The share of the U.S. population over the age of 15 covered by employment-based health insurance (either by their own employer or as a dependent) has been falling, dropping from 64.4% in 1997 to 56.5% in 2010.
Of the employed, 70.2% have employment based health insurance in 2010, down from 76.2% back in 2002. Of the employed, 18% have no health insurance in 2010, compared with 14.5% of the employed back in 2002.
In other words, employer-provided health insurance has long fallen short of universal coverage, and it's been getting skimpier over the last decade or so. For example, those with lower incomes and those working for smaller firms are less likely to have employer-based health insurance.
"By family income, the likelihood of working for an employer that offers any health insurance benefits increased with family income. Individuals with family incomes less than 138 percent of the federal poverty level were the least likely to work for an employer that offered health insurance benefits.Among these workers, 43.3 percent were employed in firms that offered health insurance benefits. In comparison, 63.9 percent of individuals with family incomes between 139 percent and 250 percent of the federal poverty level worked for such an employer. Among workers with family incomes 251 percent to 400 percent of the federal poverty level, 74.8 percent were employed in firms that offered health insurance benefits. Workers with family incomes 401 percent and above of the federal poverty level were themost likely to work for an employer that offered health benefits (80.9 percent). ...Of course, the limitations of employer-provided health insurance are not sufficient to prove that the Affordable Care Act passed into law in 2009 is a useful solution. Indeed, the looming presence of that act soon to take effect, together with the economic wreckage of the Great Recession, may help to explain the drop-off in employer-provided health insurance in the last few years. But whatever the limitations of that legislation, the shortcomings of employer-provided health insurance are very real.
"Less than one half (45.3 percent) of people working in firms with fewer than 25 employees received health insurance benefits compared with 88.8 percent for people who worked for firms employing 1,000 or more employees ..."

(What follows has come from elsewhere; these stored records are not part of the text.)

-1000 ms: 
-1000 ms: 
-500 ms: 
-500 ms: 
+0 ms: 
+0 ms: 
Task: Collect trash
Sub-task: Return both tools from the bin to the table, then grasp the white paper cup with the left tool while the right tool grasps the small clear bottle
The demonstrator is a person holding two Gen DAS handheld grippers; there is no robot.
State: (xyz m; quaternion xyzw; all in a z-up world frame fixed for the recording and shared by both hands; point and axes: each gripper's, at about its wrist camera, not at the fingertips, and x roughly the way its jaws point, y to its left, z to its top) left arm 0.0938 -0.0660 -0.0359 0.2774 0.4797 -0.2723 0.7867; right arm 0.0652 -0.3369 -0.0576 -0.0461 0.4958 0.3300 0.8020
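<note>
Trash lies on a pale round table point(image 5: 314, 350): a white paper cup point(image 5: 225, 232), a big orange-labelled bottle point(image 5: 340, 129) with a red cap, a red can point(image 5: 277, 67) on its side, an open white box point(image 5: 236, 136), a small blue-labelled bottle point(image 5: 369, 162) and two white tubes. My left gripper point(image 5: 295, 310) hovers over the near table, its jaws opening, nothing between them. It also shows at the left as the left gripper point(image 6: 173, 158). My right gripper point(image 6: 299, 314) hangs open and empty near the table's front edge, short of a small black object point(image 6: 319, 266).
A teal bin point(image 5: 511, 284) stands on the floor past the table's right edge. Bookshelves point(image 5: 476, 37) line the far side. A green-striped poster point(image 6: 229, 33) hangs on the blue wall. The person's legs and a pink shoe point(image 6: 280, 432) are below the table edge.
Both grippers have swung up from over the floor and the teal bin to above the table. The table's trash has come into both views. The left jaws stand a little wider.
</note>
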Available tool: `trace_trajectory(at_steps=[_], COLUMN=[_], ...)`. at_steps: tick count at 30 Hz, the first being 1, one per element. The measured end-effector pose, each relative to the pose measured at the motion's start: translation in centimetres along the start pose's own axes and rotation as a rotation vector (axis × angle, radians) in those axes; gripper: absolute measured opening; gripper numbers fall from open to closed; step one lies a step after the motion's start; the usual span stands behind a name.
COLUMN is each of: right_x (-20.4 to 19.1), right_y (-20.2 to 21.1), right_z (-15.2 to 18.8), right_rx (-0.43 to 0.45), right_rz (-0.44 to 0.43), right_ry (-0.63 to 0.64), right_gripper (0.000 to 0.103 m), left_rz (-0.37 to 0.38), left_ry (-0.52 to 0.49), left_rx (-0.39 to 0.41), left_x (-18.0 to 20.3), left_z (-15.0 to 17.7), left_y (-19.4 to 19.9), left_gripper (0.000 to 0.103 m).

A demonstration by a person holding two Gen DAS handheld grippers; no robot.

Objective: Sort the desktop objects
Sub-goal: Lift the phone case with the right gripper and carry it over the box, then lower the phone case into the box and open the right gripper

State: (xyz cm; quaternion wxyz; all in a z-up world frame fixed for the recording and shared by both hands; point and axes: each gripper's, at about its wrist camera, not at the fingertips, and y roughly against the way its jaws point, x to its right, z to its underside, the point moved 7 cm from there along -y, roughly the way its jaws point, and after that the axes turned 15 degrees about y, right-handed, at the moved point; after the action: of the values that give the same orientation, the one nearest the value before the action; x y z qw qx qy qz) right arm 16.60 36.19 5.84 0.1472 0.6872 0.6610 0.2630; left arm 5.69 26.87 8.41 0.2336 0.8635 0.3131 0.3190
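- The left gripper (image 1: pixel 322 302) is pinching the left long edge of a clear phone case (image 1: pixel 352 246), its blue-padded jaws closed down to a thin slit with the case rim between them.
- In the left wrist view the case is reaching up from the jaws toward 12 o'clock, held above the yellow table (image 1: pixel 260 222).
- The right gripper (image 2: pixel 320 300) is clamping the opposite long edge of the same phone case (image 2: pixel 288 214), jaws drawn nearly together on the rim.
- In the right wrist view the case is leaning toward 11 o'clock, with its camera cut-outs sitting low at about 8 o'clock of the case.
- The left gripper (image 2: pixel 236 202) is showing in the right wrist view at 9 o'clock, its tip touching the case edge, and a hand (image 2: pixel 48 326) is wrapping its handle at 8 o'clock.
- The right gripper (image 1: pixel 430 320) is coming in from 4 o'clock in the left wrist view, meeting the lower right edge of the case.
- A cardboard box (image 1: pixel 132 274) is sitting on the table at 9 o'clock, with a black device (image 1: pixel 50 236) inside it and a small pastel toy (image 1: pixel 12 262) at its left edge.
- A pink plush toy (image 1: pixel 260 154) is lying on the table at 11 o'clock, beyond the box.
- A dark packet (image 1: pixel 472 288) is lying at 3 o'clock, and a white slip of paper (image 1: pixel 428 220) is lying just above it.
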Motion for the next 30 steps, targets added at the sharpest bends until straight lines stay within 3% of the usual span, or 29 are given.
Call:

It's always worth remembering (and I have noted before on this blog) that the predominance of employer-provided health insurance in the U.S. economy is an historical accident. Melissa Thomasson offers a nice overview in "From Sickness to Health: The Twentieth-Century Development of U.S. Health Insurance," in the July 2002 issue of Explorations in Economic History, but that's not freely available on-line. However, Thomasson offers a brief overview at the Economic History Association website here. Thomasson points out that the number of Americans with health insurance went from 15 million in 1940 to 130 million in 1960. Blue Cross/Blue Shield plans began to be established in the 1930s. Then in World War II, the fateful decision was made to encourage employers to provide health insurance, and not to tax individuals on the value of that health insurance they received. Here's Thomasson:
"During World War II, wage and price controls prevented employers from using wages to compete for scarce labor. Under the 1942 Stabilization Act, Congress limited the wage increases that could be offered by firms, but permitted the adoption of employee insurance plans. In this way, health benefit packages offered one means of securing workers. ... [I]n 1949, the National Labor Relations Board ruled in a dispute between the Inland Steel Co. and the United Steelworkers Union that the term "wages" included pension and insurance benefits. Therefore, when negotiating for wages, the union was allowed to negotiate benefit packages on behalf of workers as well. This ruling, affirmed later by the U.S. Supreme Court, further reinforced the employment-based system.If you feed any industry with enormous tax breaks, especially especially an insurance industry that separates both providers and ultimate consumers from facing costs directly, you are likely to get high levels of spending that, on the margin, bring only very slight benefits.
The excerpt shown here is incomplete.